[Instructions to follow] From the listing below, pick out each line with the word "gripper".

[Input material]
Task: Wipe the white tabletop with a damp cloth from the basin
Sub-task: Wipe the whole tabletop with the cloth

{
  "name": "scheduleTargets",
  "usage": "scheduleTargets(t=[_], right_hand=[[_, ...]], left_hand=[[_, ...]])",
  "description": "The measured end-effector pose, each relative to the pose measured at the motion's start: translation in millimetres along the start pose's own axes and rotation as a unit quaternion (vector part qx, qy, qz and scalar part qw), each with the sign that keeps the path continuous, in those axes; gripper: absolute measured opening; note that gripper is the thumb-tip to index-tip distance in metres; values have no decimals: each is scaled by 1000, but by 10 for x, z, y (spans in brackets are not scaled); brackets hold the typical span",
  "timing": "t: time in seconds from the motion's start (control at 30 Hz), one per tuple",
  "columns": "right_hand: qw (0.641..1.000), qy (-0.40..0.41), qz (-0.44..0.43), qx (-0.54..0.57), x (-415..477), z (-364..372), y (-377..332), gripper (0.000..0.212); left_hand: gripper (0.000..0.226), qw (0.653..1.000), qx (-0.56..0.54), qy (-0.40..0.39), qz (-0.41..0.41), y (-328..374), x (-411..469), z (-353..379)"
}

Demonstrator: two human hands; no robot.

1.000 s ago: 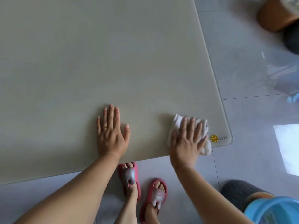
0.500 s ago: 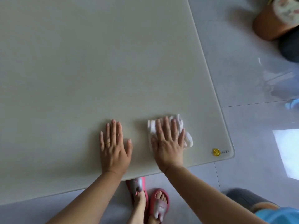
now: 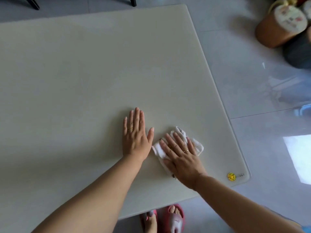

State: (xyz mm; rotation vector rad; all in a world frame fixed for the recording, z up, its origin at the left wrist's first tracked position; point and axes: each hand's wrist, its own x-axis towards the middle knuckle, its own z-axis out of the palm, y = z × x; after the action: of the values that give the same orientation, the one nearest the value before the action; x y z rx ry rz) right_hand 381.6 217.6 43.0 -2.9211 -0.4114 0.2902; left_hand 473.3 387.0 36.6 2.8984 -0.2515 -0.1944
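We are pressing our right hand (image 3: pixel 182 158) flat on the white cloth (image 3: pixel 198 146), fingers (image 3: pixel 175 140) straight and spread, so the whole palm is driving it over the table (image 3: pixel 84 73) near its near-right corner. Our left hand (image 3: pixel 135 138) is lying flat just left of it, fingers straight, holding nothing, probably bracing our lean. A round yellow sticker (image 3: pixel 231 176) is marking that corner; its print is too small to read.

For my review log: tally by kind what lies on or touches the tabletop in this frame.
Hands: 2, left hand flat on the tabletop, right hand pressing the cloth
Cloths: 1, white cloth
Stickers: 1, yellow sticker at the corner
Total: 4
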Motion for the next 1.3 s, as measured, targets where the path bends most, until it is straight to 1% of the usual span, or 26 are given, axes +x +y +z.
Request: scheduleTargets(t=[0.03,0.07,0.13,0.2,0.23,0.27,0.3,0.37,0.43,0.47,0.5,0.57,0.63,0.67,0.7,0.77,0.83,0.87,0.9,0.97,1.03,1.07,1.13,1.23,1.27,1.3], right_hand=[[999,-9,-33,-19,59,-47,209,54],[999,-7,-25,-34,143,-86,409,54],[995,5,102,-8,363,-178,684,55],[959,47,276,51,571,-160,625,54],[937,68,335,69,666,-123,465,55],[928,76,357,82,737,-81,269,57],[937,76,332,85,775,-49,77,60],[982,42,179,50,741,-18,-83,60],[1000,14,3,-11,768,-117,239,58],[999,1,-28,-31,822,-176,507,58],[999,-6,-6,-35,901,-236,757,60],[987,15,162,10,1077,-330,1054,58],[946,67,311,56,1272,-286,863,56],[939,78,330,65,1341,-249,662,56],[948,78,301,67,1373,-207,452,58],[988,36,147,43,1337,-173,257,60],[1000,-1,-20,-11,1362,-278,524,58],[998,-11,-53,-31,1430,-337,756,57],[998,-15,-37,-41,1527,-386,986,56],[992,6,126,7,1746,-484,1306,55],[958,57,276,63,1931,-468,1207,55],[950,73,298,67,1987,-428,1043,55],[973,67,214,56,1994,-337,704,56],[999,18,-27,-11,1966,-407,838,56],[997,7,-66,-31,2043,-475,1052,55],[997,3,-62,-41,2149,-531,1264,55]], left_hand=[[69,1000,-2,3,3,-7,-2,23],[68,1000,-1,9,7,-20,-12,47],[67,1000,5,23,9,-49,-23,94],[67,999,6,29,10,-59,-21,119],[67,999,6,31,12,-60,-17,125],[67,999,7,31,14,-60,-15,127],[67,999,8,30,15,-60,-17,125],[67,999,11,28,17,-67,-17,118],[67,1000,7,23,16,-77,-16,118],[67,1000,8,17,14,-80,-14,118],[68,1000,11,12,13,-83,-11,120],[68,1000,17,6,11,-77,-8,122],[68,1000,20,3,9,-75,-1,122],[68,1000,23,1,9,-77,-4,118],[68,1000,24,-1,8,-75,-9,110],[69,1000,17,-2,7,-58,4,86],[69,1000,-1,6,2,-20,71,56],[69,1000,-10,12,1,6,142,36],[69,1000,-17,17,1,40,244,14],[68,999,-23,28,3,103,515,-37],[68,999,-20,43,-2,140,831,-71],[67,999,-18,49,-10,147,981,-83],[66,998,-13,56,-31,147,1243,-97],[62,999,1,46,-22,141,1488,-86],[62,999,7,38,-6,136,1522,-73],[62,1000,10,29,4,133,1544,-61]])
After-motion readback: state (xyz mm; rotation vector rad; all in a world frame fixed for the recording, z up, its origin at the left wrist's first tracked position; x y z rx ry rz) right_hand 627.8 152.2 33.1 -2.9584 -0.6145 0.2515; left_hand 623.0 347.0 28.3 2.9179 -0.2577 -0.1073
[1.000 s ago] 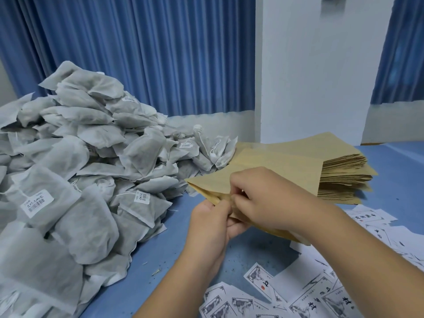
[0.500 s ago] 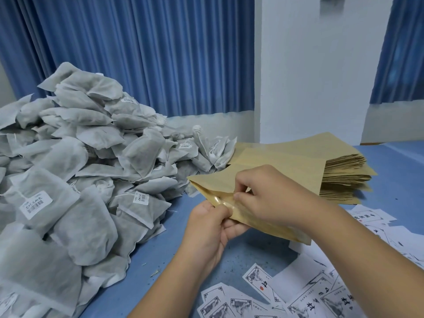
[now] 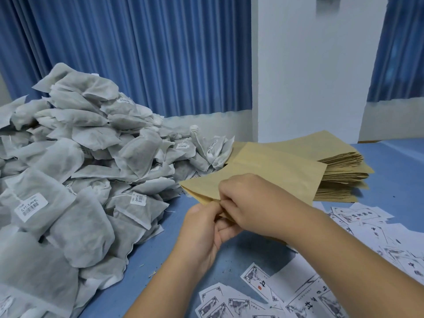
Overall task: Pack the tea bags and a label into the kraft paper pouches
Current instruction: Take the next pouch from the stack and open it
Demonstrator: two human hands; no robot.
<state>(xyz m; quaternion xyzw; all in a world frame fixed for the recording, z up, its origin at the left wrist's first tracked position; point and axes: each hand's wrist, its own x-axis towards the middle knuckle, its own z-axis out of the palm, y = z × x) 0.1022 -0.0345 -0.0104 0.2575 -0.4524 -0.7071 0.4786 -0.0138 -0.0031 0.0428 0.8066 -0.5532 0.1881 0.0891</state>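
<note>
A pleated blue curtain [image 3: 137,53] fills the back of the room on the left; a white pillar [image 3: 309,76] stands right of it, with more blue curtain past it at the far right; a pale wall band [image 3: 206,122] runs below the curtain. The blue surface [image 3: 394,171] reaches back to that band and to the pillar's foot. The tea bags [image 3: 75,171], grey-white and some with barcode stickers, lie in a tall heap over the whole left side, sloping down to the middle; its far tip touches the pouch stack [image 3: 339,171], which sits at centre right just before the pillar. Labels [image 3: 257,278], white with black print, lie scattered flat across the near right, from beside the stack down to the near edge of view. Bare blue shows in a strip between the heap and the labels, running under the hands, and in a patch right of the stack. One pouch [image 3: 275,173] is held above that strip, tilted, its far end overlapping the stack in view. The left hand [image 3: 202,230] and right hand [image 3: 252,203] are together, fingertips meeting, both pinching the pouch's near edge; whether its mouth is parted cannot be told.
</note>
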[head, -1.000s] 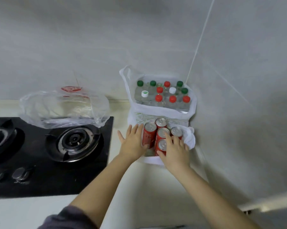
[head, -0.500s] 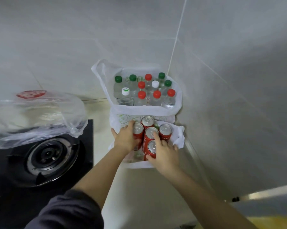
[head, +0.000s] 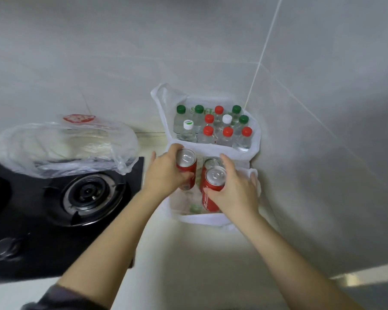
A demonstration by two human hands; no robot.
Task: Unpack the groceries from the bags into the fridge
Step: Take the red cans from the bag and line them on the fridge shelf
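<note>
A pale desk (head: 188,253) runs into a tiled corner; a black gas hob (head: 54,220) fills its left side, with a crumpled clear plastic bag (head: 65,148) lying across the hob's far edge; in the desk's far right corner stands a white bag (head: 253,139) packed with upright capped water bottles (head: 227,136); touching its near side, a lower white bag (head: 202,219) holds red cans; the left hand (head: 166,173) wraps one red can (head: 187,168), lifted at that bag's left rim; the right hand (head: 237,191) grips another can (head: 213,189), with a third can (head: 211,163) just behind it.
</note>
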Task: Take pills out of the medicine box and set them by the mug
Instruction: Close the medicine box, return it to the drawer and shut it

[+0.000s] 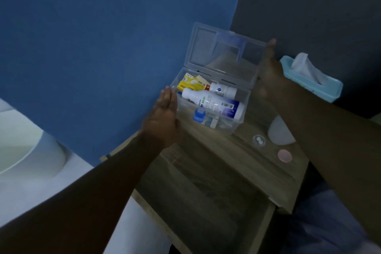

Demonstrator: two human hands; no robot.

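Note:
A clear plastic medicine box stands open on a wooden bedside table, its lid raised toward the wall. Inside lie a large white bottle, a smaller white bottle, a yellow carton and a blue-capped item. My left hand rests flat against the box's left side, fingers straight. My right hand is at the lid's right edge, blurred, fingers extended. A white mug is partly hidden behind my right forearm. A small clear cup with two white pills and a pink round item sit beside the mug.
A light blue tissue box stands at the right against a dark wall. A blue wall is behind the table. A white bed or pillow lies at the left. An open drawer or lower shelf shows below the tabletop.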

[Solution for this exercise]
  "description": "The measured end-effector pose, each relative to the pose measured at the motion's start: translation in millimetres along the start pose's own axes and rotation as a unit quaternion (vector part qx, qy, qz and scalar part qw), each with the sign that keeps the path continuous, in those axes; gripper: absolute measured opening; note that gripper is the thumb-tip to index-tip distance in metres; values have no decimals: each is scaled by 1000, but by 10 for x, z, y (spans in brackets are not scaled); brackets hold the typical span",
  "columns": "right_hand: qw (0.641..1.000), qy (-0.40..0.41), qz (-0.44..0.43), qx (-0.54..0.57), x (-415..477), z (-364..372), y (-377..332), gripper (0.000..0.212); left_hand: gripper (0.000..0.226), qw (0.653..1.000), qx (-0.56..0.54), qy (-0.40..0.39), qz (-0.41..0.41), y (-328..374), x (-411..469), z (-353..379)"

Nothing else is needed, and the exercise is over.